→ Task brief
Give every line of the data again, unchanged, but with no pictures.

= Beginning of Section =

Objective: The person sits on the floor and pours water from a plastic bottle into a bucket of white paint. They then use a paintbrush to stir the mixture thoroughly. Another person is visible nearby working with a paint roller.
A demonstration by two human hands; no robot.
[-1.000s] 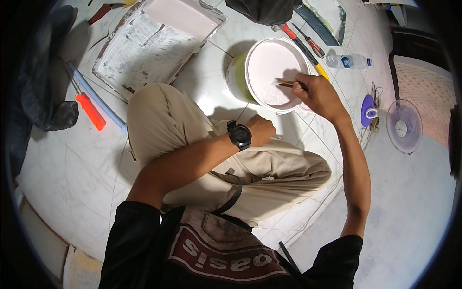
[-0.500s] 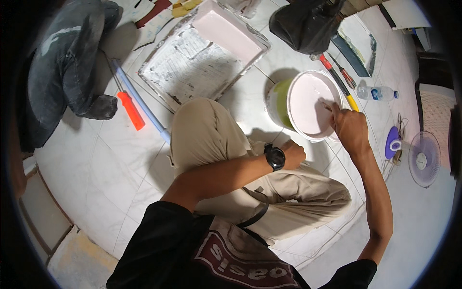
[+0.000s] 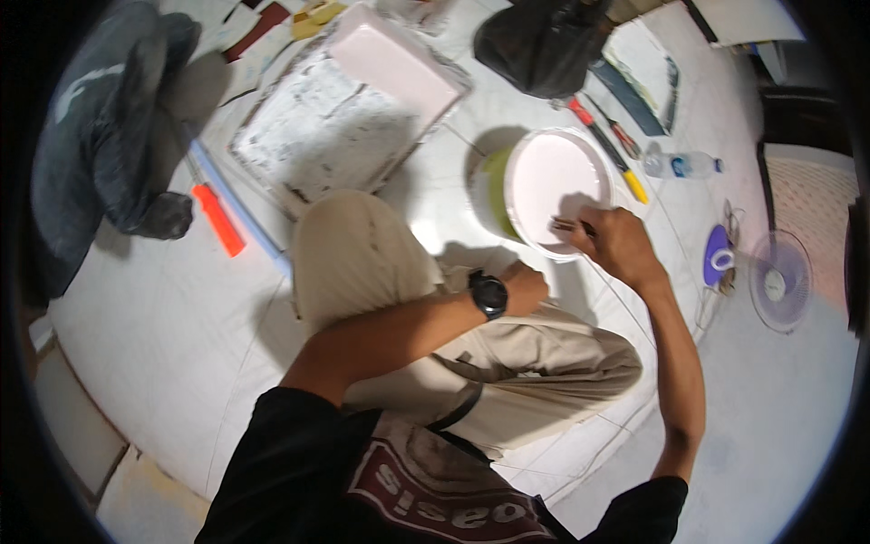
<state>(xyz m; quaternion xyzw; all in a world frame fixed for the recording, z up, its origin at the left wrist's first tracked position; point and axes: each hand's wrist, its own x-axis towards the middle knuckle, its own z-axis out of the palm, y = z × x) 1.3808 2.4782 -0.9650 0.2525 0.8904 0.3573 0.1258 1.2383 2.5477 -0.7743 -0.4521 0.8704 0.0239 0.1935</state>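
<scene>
Pale pink paint fills a round bucket (image 3: 497, 190) with a green label, right of my knees. My right hand (image 3: 616, 243) is closed round a thin, dark stick-like tool (image 3: 571, 226). Its end is over the paint by the near right rim; I cannot make out its exact kind. My left hand (image 3: 523, 288) rests on my bent leg, near the bucket's lower side. Its fingers are curled closed, and I see nothing in them. A black watch (image 3: 489, 296) is on that wrist.
A paint tray (image 3: 304, 186) holding pink paint lies ahead. A black plastic bag (image 3: 544, 45), a yellow-ended tool (image 3: 637, 186), a water bottle (image 3: 684, 165) and a small fan (image 3: 781, 281) are around the bucket. Left lies an orange-handled tool (image 3: 217, 220), near another person's leg (image 3: 118, 154).
My right hand has moved the stick-like tool toward the bucket's near rim, and more of it shows above the paint. The whole view has shifted slightly; my left hand stays on my leg.
</scene>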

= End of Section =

→ Response area
Objective: The person sits on the floor and pours water from a plastic bottle into a bucket of white paint. They then use a paintbrush to stir the mixture thoroughly. Another person is visible nearby working with a paint roller.
A demonstration by two human hands; no robot.
[-1.000s] 
[-0.500s] 
[+0.000s] 
<state>(xyz m; quaternion xyzw; all in a world frame fixed for the recording, z up, its origin at the left wrist's first tracked position; point and axes: each hand's wrist, its own x-axis towards the middle knuckle, its own z-axis out of the palm, y = z × x) 1.3808 2.4782 -0.9650 0.2525 0.8904 0.3573 0.1258 1.2383 2.5477 -0.7743 -0.4521 0.8704 0.0239 0.1935</state>
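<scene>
Pale pink paint fills a round bucket (image 3: 497, 190) with a green label, right of my knees. My right hand (image 3: 616, 243) is closed round a thin, dark stick-like tool (image 3: 571, 226). Its end is over the paint by the near right rim; I cannot make out its exact kind. My left hand (image 3: 523, 288) rests on my bent leg, near the bucket's lower side. Its fingers are curled closed, and I see nothing in them. A black watch (image 3: 489, 296) is on that wrist.
A paint tray (image 3: 304, 186) holding pink paint lies ahead. A black plastic bag (image 3: 544, 45), a yellow-ended tool (image 3: 637, 186), a water bottle (image 3: 684, 165) and a small fan (image 3: 781, 281) are around the bucket. Left lies an orange-handled tool (image 3: 217, 220), near another person's leg (image 3: 118, 154).
My right hand has moved the stick-like tool toward the bucket's near rim, and more of it shows above the paint. The whole view has shifted slightly; my left hand stays on my leg.
</scene>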

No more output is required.